**WORK ORDER:** Every line below should be duplicated exactly.

**DATA BELOW:**
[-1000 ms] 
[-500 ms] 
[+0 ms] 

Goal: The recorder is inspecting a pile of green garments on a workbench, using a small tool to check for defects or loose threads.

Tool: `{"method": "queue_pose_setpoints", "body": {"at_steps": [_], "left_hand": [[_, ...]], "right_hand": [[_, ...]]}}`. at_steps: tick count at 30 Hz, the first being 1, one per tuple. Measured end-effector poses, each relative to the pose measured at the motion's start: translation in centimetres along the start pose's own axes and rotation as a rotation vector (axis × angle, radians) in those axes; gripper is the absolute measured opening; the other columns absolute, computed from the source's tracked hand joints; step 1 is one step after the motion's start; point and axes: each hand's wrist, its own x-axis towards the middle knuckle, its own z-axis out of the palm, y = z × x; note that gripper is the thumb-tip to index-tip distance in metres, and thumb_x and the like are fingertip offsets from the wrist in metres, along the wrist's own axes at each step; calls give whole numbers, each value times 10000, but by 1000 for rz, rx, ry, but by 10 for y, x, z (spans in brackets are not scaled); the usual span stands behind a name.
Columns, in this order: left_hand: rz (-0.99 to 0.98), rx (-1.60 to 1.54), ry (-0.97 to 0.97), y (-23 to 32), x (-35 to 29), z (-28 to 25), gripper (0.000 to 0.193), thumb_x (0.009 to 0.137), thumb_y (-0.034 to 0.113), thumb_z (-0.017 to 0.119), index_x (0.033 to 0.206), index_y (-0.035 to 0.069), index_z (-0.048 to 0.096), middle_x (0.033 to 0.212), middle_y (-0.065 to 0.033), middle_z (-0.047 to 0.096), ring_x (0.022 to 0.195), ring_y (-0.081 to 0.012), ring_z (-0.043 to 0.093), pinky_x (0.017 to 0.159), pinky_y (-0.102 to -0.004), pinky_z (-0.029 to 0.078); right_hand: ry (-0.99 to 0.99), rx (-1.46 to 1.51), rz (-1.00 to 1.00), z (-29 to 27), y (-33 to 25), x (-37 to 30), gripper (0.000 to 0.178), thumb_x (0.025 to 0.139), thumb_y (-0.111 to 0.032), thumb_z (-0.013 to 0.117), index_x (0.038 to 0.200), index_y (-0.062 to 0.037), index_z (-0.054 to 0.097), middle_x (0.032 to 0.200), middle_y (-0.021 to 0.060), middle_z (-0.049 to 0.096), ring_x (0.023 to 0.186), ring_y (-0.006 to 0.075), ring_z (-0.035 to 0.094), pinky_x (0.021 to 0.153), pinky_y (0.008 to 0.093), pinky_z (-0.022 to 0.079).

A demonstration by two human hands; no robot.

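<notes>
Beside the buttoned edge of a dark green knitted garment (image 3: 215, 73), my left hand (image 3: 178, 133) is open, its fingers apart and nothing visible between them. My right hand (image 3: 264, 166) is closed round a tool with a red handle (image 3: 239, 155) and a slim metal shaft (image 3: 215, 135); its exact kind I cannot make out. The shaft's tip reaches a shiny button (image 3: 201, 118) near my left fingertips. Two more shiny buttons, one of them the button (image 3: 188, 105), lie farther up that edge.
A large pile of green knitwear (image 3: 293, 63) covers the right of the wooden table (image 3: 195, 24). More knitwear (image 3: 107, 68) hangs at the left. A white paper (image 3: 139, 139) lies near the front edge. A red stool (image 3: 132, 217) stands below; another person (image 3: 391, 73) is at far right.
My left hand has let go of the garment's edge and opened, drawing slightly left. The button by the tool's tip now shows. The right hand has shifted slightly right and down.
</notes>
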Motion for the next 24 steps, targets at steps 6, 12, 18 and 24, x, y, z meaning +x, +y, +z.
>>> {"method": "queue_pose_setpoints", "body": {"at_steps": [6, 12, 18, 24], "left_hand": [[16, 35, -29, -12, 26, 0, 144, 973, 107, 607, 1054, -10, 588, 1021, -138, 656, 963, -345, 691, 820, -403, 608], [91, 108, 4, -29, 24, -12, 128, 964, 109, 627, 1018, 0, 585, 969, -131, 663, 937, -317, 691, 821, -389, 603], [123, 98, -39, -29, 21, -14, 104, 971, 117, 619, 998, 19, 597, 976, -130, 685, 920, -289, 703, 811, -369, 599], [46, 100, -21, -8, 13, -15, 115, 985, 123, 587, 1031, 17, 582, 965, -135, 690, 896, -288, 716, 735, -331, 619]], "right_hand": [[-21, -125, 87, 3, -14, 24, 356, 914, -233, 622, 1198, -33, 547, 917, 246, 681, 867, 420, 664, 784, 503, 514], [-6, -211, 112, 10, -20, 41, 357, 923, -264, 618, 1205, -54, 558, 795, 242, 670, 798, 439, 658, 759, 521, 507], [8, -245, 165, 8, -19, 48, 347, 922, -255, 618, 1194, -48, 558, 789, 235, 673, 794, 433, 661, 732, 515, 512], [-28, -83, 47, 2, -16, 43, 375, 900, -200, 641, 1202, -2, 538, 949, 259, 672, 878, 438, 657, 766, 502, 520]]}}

**RESPONSE AREA:**
[-1000 ms] 
[-500 ms] 
[+0 ms] 

Goal: The recorder is inspecting a pile of green garments on a workbench, using a small tool to check for defects or loose threads.

Tool: `{"method": "queue_pose_setpoints", "body": {"at_steps": [_], "left_hand": [[_, ...]], "right_hand": [[_, ...]]}}`. at_steps: tick count at 30 Hz, the first being 1, one per tuple. Measured end-effector poses, each relative to the pose measured at the motion's start: translation in centimetres along the start pose's own axes and rotation as a rotation vector (axis × angle, radians) in those axes; gripper is the absolute measured opening; the other columns absolute, computed from the source's tracked hand joints; step 1 is one step after the motion's start; point and axes: each hand's wrist, its own x-axis towards the middle knuckle, its own z-axis out of the palm, y = z × x; note that gripper is the thumb-tip to index-tip distance in metres, and thumb_x and the like are fingertip offsets from the wrist in metres, along the wrist's own axes at each step; calls give whole numbers, each value times 10000, but by 1000 for rz, rx, ry, but by 10 for y, x, z (spans in brackets are not scaled); the usual span stands behind a name.
Columns, in this order: left_hand: rz (-0.99 to 0.98), rx (-1.60 to 1.54), ry (-0.97 to 0.97), y (-23 to 32), x (-35 to 29), z (-28 to 25), gripper (0.000 to 0.193), thumb_x (0.009 to 0.137), thumb_y (-0.034 to 0.113), thumb_z (-0.017 to 0.119), index_x (0.033 to 0.206), index_y (-0.035 to 0.069), index_z (-0.048 to 0.096), middle_x (0.033 to 0.212), middle_y (-0.065 to 0.033), middle_z (-0.047 to 0.096), ring_x (0.022 to 0.195), ring_y (-0.081 to 0.012), ring_z (-0.043 to 0.093), pinky_x (0.017 to 0.159), pinky_y (-0.102 to -0.004), pinky_z (-0.029 to 0.078); right_hand: ry (-0.99 to 0.99), rx (-1.46 to 1.51), rz (-1.00 to 1.00), z (-29 to 27), y (-33 to 25), x (-37 to 30), gripper (0.000 to 0.178), thumb_x (0.025 to 0.139), thumb_y (-0.111 to 0.032), thumb_z (-0.013 to 0.117), index_x (0.038 to 0.200), index_y (-0.062 to 0.037), index_z (-0.054 to 0.097), middle_x (0.032 to 0.200), middle_y (-0.021 to 0.060), middle_z (-0.049 to 0.096), ring_x (0.023 to 0.186), ring_y (-0.006 to 0.075), ring_z (-0.035 to 0.094), pinky_x (0.021 to 0.153), pinky_y (0.008 to 0.093), pinky_z (-0.022 to 0.079).

A demonstration by two human hands; no robot.

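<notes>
Beside the buttoned edge of a dark green knitted garment (image 3: 215, 73), my left hand (image 3: 178, 133) is open, its fingers apart and nothing visible between them. My right hand (image 3: 264, 166) is closed round a tool with a red handle (image 3: 239, 155) and a slim metal shaft (image 3: 215, 135); its exact kind I cannot make out. The shaft's tip reaches a shiny button (image 3: 201, 118) near my left fingertips. Two more shiny buttons, one of them the button (image 3: 188, 105), lie farther up that edge.
A large pile of green knitwear (image 3: 293, 63) covers the right of the wooden table (image 3: 195, 24). More knitwear (image 3: 107, 68) hangs at the left. A white paper (image 3: 139, 139) lies near the front edge. A red stool (image 3: 132, 217) stands below; another person (image 3: 391, 73) is at far right.
My left hand has let go of the garment's edge and opened, drawing slightly left. The button by the tool's tip now shows. The right hand has shifted slightly right and down.
</notes>
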Motion for the next 24 steps, targets at steps 6, 12, 18 and 24, x, y, z meaning +x, +y, +z.
>>> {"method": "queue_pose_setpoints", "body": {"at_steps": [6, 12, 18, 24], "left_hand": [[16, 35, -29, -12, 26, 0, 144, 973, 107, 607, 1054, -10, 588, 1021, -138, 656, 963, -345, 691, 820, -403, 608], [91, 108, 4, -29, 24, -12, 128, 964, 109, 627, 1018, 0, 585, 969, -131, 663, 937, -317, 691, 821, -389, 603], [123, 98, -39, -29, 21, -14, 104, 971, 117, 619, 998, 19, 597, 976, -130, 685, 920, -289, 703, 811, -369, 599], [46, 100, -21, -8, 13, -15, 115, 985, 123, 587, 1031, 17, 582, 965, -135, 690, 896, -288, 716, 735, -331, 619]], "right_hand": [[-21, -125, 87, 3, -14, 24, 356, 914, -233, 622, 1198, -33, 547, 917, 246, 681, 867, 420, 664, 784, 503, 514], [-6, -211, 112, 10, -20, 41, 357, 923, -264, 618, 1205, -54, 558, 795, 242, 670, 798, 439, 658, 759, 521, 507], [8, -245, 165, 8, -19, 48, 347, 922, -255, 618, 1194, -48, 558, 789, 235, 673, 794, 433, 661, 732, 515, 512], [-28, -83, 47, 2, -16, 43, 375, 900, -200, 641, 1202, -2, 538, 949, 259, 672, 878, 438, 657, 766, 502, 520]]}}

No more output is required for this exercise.